Imagine that the thisThrows() function has far more logic in it, and somewhere in that function an error is thrown, we won’t see in our logged stack trace the origin of the problem, as we created a new error which will build a brand new stack trace. If we just re-throw our original error, we won’t have that problem:

function thisThrows() {
    throw new Error("Thrown from thisThrows()");
}

function myFunctionThatCatches() {
    try {
        return thisThrows();
    } catch (e) {
        // Maybe do something else here first.
        throw e;
    } finally {
        console.log('We do cleanup here');
    }
}

async function run() {
    try {
        await myFunctionThatCatches();
    } catch (e) {
        console.error(e);
    }
}

run();

// Outputs:
// We do cleanup here
// Error: Thrown from thisThrows()
//     at thisThrows (/repo/error_stacktrace_2.js:2:11) <-- Notice we now point to the origin of the actual error
//     at myFunctionThatCatches (/repo/error_stacktrace_2.js:7:16)
//     at run (/repo/error_stacktrace_2.js:18:15)
//     at Object.<anonymous> (/repo/error_stacktrace_2.js:24:1)

Notice that the stack trace now points to the origin of the actual error, being on line 2 from our script.

It is important to be aware of this problem when handling errors.

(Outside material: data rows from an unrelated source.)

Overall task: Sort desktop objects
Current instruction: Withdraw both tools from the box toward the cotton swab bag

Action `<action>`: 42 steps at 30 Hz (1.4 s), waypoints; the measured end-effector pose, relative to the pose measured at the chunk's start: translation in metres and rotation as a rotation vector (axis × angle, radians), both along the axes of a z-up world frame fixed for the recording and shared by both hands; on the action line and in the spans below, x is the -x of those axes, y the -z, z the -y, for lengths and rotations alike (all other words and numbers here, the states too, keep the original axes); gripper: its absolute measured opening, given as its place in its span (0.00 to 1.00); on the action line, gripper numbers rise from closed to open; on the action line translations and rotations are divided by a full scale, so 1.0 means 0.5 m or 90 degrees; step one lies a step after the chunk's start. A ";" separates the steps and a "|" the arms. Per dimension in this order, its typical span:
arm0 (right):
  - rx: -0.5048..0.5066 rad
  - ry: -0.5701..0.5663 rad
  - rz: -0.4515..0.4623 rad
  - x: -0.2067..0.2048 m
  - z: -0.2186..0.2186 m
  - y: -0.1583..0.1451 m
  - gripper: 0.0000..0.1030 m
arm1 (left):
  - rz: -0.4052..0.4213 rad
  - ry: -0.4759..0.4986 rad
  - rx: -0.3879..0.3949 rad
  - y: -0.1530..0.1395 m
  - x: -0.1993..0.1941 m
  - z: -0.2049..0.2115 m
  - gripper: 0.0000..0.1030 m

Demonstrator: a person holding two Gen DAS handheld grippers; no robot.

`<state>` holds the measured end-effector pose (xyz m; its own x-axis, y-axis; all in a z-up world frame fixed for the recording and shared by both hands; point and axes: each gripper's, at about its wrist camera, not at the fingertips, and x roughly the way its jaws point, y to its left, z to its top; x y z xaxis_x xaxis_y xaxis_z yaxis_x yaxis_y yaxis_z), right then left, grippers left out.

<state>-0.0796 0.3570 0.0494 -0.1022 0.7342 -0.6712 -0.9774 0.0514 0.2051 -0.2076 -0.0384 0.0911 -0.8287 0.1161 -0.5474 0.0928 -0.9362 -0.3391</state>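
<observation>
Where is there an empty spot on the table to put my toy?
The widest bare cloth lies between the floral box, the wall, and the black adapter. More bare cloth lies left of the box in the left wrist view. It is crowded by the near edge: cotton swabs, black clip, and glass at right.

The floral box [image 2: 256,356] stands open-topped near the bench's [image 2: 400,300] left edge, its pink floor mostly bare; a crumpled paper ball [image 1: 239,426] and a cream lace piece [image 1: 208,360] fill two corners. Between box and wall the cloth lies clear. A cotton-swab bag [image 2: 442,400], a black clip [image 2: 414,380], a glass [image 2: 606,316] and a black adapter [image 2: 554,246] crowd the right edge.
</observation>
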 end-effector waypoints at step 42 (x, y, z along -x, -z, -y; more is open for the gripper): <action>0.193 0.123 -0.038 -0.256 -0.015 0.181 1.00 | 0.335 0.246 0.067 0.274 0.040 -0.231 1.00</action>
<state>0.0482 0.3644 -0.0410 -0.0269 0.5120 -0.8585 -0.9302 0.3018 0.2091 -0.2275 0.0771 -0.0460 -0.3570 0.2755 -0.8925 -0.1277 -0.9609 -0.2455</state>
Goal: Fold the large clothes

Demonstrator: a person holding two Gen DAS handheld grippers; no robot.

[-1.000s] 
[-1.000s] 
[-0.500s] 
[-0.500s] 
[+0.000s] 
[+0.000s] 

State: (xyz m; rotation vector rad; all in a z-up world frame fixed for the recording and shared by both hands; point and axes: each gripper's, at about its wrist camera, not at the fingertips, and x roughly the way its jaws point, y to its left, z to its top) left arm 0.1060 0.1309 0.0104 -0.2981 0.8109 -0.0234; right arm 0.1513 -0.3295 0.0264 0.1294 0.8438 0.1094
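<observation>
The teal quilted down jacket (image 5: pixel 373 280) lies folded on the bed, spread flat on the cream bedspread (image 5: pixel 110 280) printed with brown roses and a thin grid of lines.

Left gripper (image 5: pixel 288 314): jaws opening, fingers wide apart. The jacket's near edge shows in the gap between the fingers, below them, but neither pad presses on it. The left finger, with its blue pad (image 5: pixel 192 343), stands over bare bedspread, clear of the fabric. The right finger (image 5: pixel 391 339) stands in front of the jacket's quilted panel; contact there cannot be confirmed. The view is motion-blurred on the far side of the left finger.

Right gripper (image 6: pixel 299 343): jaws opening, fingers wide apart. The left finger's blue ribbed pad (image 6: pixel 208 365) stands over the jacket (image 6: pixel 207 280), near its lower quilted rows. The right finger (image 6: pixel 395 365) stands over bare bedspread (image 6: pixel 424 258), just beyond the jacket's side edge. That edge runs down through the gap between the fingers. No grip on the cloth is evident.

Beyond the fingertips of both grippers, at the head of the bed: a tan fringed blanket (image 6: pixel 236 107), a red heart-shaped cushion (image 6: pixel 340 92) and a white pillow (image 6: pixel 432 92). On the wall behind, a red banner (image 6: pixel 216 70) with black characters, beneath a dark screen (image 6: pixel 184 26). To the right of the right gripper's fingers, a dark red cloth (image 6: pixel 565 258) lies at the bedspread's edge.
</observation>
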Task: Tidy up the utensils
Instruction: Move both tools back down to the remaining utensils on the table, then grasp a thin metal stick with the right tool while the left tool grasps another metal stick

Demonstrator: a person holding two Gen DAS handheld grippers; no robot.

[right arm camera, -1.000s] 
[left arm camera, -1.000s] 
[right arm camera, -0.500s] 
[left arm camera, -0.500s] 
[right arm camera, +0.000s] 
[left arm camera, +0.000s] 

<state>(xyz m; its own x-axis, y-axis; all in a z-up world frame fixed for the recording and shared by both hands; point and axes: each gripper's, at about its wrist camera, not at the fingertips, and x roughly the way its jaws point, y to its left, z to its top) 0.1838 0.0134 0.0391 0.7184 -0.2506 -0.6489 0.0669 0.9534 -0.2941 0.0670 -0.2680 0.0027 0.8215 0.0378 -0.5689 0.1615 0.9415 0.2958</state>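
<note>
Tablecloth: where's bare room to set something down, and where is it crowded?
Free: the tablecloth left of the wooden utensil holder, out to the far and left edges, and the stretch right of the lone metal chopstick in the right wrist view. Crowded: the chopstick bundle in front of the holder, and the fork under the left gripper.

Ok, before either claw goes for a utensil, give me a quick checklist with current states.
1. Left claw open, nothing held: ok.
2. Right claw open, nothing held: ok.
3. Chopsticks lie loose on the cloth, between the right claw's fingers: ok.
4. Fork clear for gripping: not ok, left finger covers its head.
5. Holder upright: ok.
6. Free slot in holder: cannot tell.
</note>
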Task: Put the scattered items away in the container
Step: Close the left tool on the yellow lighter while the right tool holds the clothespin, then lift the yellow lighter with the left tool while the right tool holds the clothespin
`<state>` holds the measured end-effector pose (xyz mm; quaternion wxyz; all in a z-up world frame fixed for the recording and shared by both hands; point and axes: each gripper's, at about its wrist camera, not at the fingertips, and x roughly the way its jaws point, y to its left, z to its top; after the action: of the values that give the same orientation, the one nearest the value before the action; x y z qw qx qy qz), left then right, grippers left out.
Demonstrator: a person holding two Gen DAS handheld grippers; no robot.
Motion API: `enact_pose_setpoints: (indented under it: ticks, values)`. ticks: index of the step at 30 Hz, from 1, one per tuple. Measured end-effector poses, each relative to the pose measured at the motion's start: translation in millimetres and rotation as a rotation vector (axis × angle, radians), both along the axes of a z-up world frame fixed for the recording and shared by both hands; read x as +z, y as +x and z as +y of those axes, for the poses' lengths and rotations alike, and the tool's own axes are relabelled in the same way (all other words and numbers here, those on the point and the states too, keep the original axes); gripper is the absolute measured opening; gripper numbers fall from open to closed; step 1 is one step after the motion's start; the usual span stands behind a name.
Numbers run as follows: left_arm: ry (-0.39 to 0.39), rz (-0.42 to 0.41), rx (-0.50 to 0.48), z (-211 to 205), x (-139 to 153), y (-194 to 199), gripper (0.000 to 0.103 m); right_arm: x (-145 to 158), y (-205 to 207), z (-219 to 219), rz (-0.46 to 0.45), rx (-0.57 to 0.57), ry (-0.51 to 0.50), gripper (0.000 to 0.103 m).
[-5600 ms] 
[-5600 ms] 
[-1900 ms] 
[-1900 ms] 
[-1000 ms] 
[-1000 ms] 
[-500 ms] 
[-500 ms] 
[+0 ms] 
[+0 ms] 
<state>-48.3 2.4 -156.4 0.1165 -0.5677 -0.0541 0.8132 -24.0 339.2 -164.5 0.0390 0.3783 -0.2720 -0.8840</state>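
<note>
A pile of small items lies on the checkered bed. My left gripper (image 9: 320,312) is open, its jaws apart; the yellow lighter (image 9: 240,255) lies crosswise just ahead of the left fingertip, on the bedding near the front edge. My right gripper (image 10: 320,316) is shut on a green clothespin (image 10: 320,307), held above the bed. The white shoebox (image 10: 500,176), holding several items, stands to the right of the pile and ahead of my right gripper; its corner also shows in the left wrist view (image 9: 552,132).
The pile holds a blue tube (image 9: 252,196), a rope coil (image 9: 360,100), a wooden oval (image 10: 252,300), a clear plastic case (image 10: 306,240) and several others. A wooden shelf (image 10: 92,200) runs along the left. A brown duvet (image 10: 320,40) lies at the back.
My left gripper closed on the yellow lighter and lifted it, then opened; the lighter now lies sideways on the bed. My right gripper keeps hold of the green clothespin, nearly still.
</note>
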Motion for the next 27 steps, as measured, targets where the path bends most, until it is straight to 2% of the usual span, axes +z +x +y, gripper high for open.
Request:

Sometimes this might be desirable, but often this obfuscates the origin of your problem, making it hard to debug the root of a problem. If you create your own custom errors for wrapping errors, make sure you keep track of the original stack trace so that debugging doesn’t turn into a nightmare.

Summary

  • We can use try...catch for synchronous code.
  • We can use try...catch (in combination with async functions) and the .catch() approaches to handle errors for asynchronous code.
  • When returning a promise within a try block, make sure to await it if you want the try...catch block to catch the error.
  • Be aware when wrapping errors and rethrowing, that you lose the stack trace with the origin of the error.